While the wealth effect is fading in CEXs, decentralized exchanges (DEXs) and fair-launch methodologies have witnessed significant growth. Decentralized exchanges now account for 13.6% of the total spot trading volume, up from a mere 0.03% in 2019, according to data from The Block. This growth underscores a paradigm shift in user preference, with many individuals gravitating towards DEXs due to their commitment to transparency, user control, and a more equitable distribution of value. Fair launches, which allow communities to invest without preferential treatment for VCs or institutions, have revived the spirit of democratization and shared wealth that once characterized the crypto market.
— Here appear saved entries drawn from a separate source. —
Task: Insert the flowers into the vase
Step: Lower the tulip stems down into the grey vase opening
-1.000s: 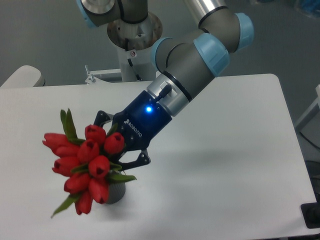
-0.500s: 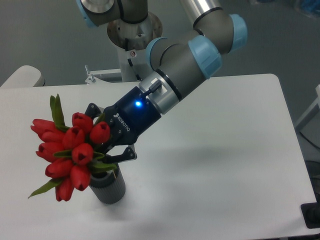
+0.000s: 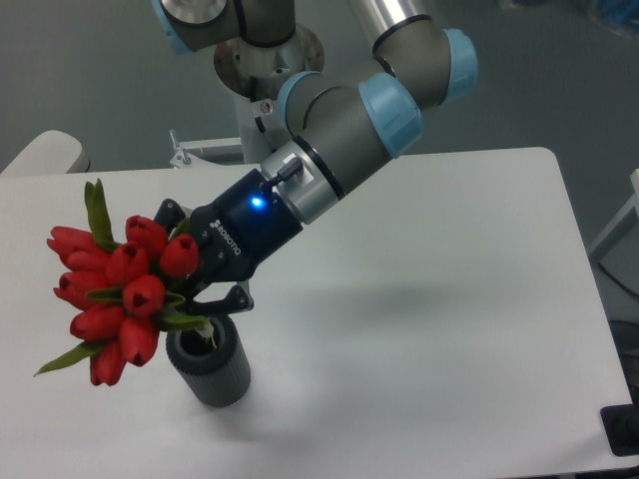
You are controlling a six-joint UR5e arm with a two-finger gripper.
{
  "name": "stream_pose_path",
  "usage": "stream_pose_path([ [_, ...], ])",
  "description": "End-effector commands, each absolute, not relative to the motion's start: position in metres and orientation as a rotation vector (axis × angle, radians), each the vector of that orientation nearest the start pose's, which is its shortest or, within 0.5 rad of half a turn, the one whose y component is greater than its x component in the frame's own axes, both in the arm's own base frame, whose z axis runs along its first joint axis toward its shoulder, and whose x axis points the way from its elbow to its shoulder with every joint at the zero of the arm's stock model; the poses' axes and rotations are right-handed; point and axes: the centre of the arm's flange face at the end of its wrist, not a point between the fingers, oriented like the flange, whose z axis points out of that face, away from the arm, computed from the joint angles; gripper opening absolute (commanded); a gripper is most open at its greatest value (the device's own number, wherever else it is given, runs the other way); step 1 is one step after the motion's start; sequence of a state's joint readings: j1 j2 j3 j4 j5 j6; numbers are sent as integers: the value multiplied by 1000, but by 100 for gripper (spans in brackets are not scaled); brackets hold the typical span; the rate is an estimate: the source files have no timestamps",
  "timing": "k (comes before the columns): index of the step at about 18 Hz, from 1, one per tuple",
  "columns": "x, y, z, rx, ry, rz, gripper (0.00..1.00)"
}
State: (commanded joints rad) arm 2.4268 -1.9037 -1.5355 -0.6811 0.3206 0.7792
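The flowers [image 3: 115,294] are a bunch of red closed tulip buds with green leaves, held tilted to the left above the table. My gripper [image 3: 196,269] is shut on their stems, just right of the buds. The vase [image 3: 210,366] is a small dark grey cylinder standing upright on the white table, just below the gripper. Its round opening shows, with the stem ends at or just inside its rim. The buds hang out to the left of the vase, above the table.
The white table [image 3: 449,299] spreads to the right of the vase. The arm's base mount [image 3: 262,70] stands at the table's back edge. A pale rounded object [image 3: 40,155] sits at the far left.
The gripper has carried the flowers left and a little up, uncovering the vase, whose open top now shows. The arm's wrist has swung left with it.
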Motion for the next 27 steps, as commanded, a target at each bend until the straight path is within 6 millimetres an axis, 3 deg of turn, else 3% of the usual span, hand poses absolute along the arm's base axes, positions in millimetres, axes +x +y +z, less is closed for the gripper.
stream_pose_path([
  [7, -304, 585, 465, -1832, 373, -498, 28],
  [11, -301, 578, 433, -1831, 420, -484, 28],
  [18, -307, 583, 379, -1838, 458, -493, 28],
  [27, -302, 575, 344, -1848, 467, -511, 28],
])
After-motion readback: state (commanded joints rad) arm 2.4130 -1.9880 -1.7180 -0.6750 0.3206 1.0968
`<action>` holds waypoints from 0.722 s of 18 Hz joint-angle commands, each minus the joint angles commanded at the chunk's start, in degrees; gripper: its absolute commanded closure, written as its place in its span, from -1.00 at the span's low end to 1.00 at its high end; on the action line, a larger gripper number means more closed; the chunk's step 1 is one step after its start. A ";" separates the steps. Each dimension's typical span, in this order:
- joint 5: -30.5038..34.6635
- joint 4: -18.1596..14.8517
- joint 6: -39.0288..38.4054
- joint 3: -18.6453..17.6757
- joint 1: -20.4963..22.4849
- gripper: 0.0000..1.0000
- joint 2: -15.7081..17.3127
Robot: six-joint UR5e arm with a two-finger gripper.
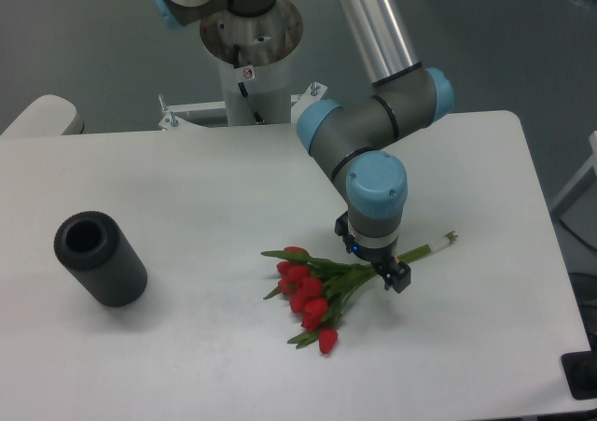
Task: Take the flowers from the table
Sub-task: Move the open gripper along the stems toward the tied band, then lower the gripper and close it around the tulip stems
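Red tulip bunch [317, 290]: lying on the white tabletop [187, 188], right of centre, not lifted. Gripper [392, 275]: down at the stems; finger state cannot be told. Grasp and lift outstanding.

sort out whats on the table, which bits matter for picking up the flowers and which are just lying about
Part of the job:
- flowers, lying on the table
- gripper, low over the stems; whether it is open or shut cannot be told

Just lying about:
- dark grey cylinder, on its side at the left, well apart from the flowers
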 joint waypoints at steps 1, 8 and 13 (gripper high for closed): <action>-0.09 0.00 -0.44 0.00 -0.17 -1.00 0.09; -1.32 3.42 -0.97 -0.53 -1.93 -1.00 -2.10; -1.41 4.74 -0.88 -0.35 -2.02 -0.82 -2.72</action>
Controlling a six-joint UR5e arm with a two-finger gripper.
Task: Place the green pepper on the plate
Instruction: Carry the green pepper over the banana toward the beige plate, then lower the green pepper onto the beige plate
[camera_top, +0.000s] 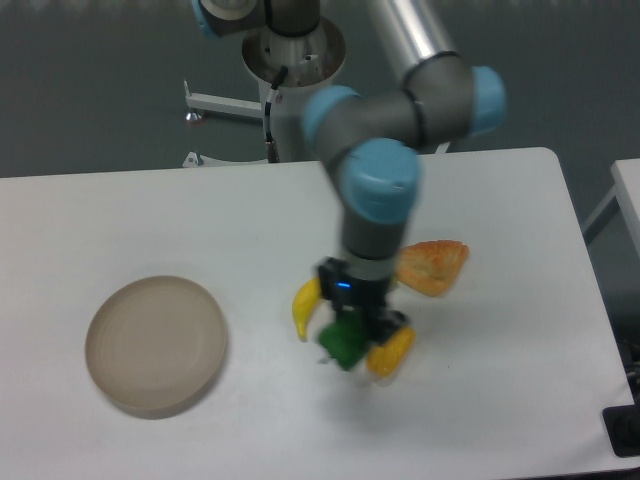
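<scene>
My end effector (350, 335) is clamped on the small bright green toy bell pepper (343, 344), which hangs above the white worktop (250, 220) near its middle. My wrist and the pepper cover most of the yellow banana (305, 305); only its left end shows. The yellow-orange toy pepper (392, 352) sits just beside my load, at its lower right, and I cannot tell how much clearance lies between them. The orange pastry-like piece (435, 268) lies further right, apart from the grip.

The round, shallow beige-tan plate (155, 345) rests well to the left, near the worktop's front left, with nothing on it.

Step in hand, as I judge it: carry the pepper leftward to the plate.

To do it well:
- Keep the grip closed and the height as is until past the banana, so nothing gets dragged.
- Travel left and slightly forward, stopping over the plate's centre rather than its raised rim.
- Lower until the pepper is just above or touching the dish before letting go; dropped from height, a blocky pepper could roll off.
- Lift straight up afterwards.
</scene>
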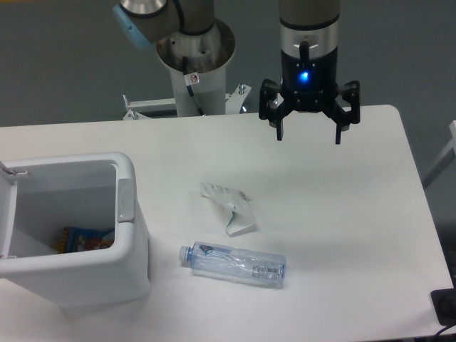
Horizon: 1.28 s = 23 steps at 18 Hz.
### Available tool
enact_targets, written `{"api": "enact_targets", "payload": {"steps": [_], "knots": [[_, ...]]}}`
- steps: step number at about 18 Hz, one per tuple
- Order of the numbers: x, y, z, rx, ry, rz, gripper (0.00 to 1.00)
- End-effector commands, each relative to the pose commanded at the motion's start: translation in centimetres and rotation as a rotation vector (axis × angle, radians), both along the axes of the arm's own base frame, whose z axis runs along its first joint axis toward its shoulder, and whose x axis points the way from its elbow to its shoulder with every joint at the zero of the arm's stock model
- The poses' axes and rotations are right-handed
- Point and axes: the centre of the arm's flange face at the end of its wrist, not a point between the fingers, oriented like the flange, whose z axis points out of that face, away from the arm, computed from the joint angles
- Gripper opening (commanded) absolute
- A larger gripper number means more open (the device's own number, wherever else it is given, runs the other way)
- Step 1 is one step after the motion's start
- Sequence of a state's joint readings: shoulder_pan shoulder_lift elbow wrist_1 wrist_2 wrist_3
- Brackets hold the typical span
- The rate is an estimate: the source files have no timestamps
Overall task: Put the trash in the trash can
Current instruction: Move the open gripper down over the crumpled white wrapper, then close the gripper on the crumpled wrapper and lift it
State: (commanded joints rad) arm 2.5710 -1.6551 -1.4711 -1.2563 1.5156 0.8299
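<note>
A crumpled white wrapper with green print (230, 206) lies near the middle of the white table (342, 214). Just in front of it a clear bluish plastic bottle (234, 263) lies on its side, cap pointing left. The white boxy trash can (78, 235) stands at the left with its lid swung open; something colourful lies at its bottom. My gripper (308, 136) hangs above the far right part of the table, fingers spread open and holding nothing, well away from both pieces of trash.
The arm's base column (194, 71) stands behind the table's far edge. The trash can's grey tab (126, 201) faces the wrapper. A dark object (445, 306) sits at the lower right, off the table corner.
</note>
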Motion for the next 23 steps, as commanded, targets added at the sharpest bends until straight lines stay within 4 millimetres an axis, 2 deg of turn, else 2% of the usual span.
{"api": "enact_targets", "payload": {"steps": [3, 6, 9, 10, 11, 12, 14, 17, 19, 20, 21, 23], "knots": [[0.1, 0.0, -0.7, -0.011, -0.002, -0.002, 1.00], [1.0, 0.6, -3.5, -0.027, 0.028, 0.000, 1.00], [3.2, 1.7, -8.6, 0.007, 0.011, 0.121, 1.00], [3.7, 2.2, -9.6, 0.004, 0.036, 0.133, 1.00], [4.8, 3.3, -10.2, -0.007, 0.052, 0.131, 1.00], [6.1, 4.4, -12.3, -0.035, 0.033, 0.152, 1.00], [6.9, 5.5, -15.0, -0.042, -0.026, 0.228, 1.00], [9.1, 7.3, -16.9, -0.047, -0.074, 0.286, 1.00], [9.6, 7.1, -19.6, -0.085, -0.114, 0.328, 1.00], [10.0, 7.4, -23.0, -0.130, -0.157, 0.346, 1.00], [10.4, 7.9, -24.8, -0.160, -0.170, 0.345, 1.00], [10.5, 8.2, -26.8, -0.193, -0.185, 0.356, 1.00]]}}
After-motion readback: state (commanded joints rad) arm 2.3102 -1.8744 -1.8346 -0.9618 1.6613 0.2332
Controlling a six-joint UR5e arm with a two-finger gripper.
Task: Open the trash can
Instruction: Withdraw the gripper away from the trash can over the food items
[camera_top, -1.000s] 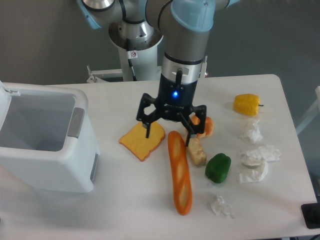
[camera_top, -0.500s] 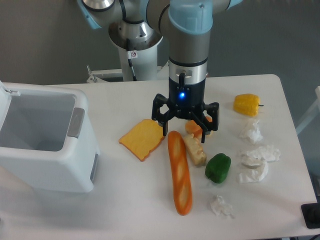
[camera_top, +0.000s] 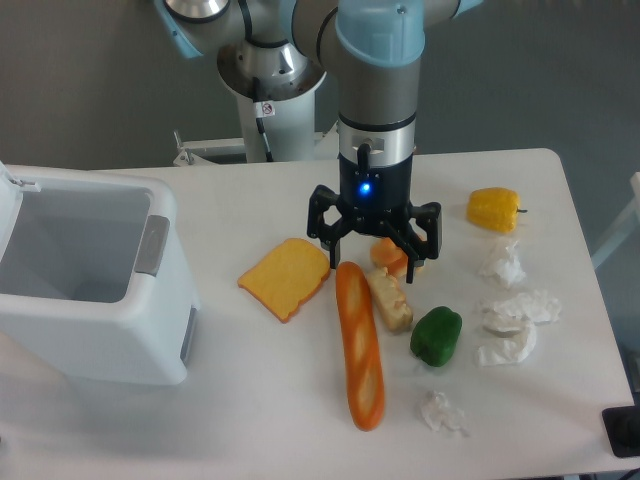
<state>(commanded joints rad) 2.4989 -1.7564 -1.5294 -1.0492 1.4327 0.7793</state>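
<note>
The trash can (camera_top: 85, 285) sits at the left of the table (camera_top: 250, 420), its lid up and its inside showing. The gripper (camera_top: 372, 262) hangs wide apart over the long bread (camera_top: 359, 345), holding nothing.

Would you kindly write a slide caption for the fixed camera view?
Trash can already open at left; open gripper hovers over toy food mid-table.

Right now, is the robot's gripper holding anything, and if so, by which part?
Nothing is held. The black two-finger gripper hangs open above the small orange food piece, fingers spread, gripping nothing.
</note>
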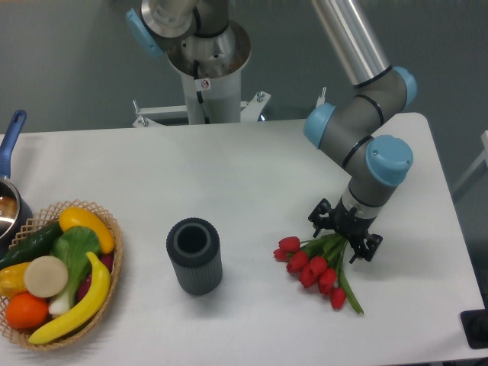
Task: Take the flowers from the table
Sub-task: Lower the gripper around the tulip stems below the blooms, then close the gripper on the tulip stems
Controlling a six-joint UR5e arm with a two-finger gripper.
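Observation:
The flowers [314, 266], a bunch of red tulip buds on green stems, lie on the white table [252, 168] at the front right. Their buds point left and toward the front, and the stems run up under the gripper. My gripper [343, 232] points straight down over the upper stems. Its black fingers [321, 214] are spread to either side of the stems, so it is open. The stem ends are hidden beneath it. I cannot tell whether the fingers touch the stems.
A dark ribbed cylindrical vase [194, 255] stands upright left of the flowers. A wicker basket [107, 274] of fruit and vegetables sits at the front left, with a blue-handled pot [9, 183] behind it. The arm's base [206, 69] rises behind the table.

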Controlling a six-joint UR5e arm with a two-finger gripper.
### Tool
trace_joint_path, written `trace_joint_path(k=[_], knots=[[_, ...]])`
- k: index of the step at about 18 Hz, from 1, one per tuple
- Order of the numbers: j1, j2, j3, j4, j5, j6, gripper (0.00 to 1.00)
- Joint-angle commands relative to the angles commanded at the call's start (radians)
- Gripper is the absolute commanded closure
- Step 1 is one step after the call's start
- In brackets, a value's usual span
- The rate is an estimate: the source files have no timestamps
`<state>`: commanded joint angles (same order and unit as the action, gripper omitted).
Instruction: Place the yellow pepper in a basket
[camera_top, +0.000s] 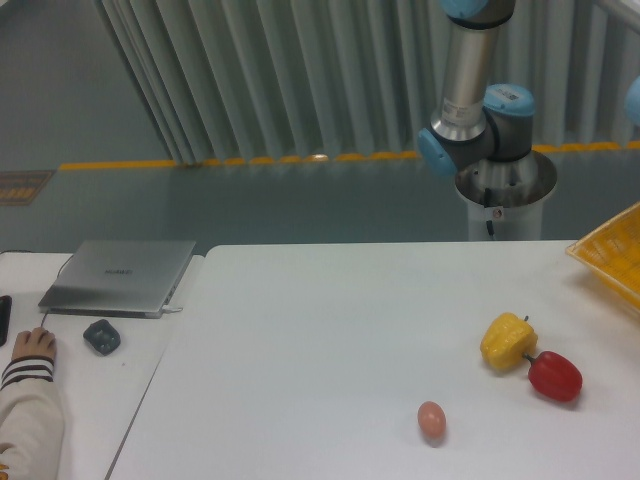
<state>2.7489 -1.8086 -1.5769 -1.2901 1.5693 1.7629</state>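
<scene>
The robot arm (470, 90) stands at the far right behind the desk, its grey column rising out of the top of the view from a round base, with blue-capped joints at the elbow. Its claw is out of sight above the frame, so I cannot tell whether it is apart or together, nor whether it holds anything.

The white desk (330, 340) fills the near part of the scene. At its far right edge, cut off by the frame, lies the basket (615, 255), bright yellow with a lattice surface and raised rim. The yellow pepper (507, 342) rests on the desk, on the right side, well apart from the basket and nearer to me than it. Just beside it, to the near right, lies a red pepper (555, 376); the two look to be touching or nearly so at the stem. A small pinkish egg (431, 419) lies nearer and to the left of both.

A second, lower white surface adjoins on the left, carrying a closed grey laptop (120, 275) and a small dark object (101, 336) near it. A person's hand (33, 345) in a striped sleeve rests at the near left edge.

Behind everything runs a grey ribbed wall, with a yellow line (240, 161) along the floor.
</scene>
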Motion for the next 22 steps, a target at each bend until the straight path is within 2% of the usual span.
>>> trace_joint_path(k=[6, 11, 13, 16, 20, 22], knots=[[-0.051, 0.000, -0.022, 0.005, 0.000, -0.224, 0.00], [-0.101, -0.009, -0.018, 0.003, -0.002, -0.481, 0.00], [-0.136, -0.023, -0.012, 0.015, -0.003, -0.592, 0.00], [-0.201, -0.015, -0.023, 0.032, 0.005, -0.661, 0.00], [-0.316, 0.000, -0.034, 0.025, 0.047, -0.756, 0.00], [-0.371, 0.003, -0.048, 0.000, 0.099, -0.766, 0.00]])
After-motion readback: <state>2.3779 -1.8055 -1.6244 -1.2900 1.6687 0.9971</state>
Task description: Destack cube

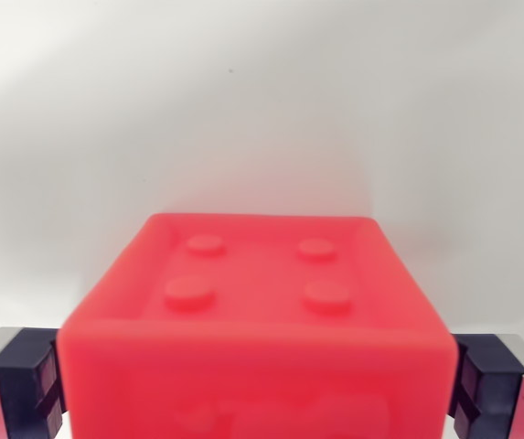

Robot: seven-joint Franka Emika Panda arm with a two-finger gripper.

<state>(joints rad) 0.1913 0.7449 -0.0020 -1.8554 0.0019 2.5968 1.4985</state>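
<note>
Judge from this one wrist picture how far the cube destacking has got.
Done: the pincer has closed in, its pads at both sides of the red cube. In hand: the grasp, apparently. Left: setting it down apart. No lower cube shows, so whether it is lifted off cannot be told.

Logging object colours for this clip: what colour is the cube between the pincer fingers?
Red, studs included: the cube shows best in the wrist view, the only view.
</note>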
The rise of meme culture in the crypto ecosystem has also had a profound impact. Unlike CEX-driven meme tokens, which are often short-lived and profit-driven, decentralized meme coins and tokens generally foster a sense of community and humor that resonates with retail investors. By embracing the values of transparency and decentralization, these projects have reignited a culture of collective enthusiasm and shared aspirations within the community.
As the crypto space matures, the limitations and challenges associated with CEXs become increasingly apparent. Users and projects alike are growing wary of the monopolistic tendencies of top-tier exchanges and the opaque practices of lesser-known platforms. DEXs and fair-launch initiatives are setting a new standard, offering a future where projects are valued on their utility, community engagement, and transparency.
This new era of decentralization promises to realign the crypto ecosystem with its original ideals: a collaborative, user-first approach where value generation is distributed more equitably. As the crypto landscape evolves, the community’s focus shifts back to where it started — empowering users, fostering trust, and celebrating the shared culture that defines this space.
In conclusion, while the wealth effect of CEXs may be fading, the principles of decentralization and user empowerment are flourishing. The transition from CEXs to DEXs signals a return to a fairer, more transparent, and community-centered future for crypto trading, offering hope that the spirit of innovation and financial liberation will continue to thrive.